WE LOVE HATE MAIL - JUNE 2022
One very busy day last summer, I ran back into our storage shed out back and saw what appeared to be a confused couple helping themselves to our merchandise.
"This is a highly restricted area!" I said with urgency, holding my mouth into the armpit of my T-shirt.
"Well.. uh... isn't this Two Salty Dogs...?"
"It WAS Two Salty Dogs before the government forced us to store Dental X-Ray waste here! You weren't hoping to start a family, were you? I'm guessing probably not because you look pretty desiccated."
"WHAT?!?!" the woman shrieked.
"Whoa whoa whoah.... lets not go overboard. Let me shut off the radiation stream first."
I clicked a non-working light switch repeatedly.
"IT'S NOT WORKING!!! GET OUT! GET OUT! GET OUT!!!!!!!! WE'RE ALL GOING TO DIE!!!!"

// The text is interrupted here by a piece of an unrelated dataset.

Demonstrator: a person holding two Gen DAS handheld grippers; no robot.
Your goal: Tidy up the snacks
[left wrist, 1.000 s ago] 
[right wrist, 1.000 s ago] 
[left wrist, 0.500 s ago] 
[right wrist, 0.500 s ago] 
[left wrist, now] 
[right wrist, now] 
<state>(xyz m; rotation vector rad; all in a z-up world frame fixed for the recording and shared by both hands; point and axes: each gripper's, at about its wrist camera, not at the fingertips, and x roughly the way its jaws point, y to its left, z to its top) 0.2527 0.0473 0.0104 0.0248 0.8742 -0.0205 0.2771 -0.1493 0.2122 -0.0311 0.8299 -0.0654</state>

Once we're all out of the shed...
"I'll need you to sign this affidavit declaring you came in here without standard lead gonad protectors, and/or you were previously sterile, and/or completely insane to walk into this shed in the first place."
Couple runs and jumps over the 3ft doggie fence that was supposed to keep them out.
Next year it will be razor wire and C-4 on infrared trip lasers. That might keep them out.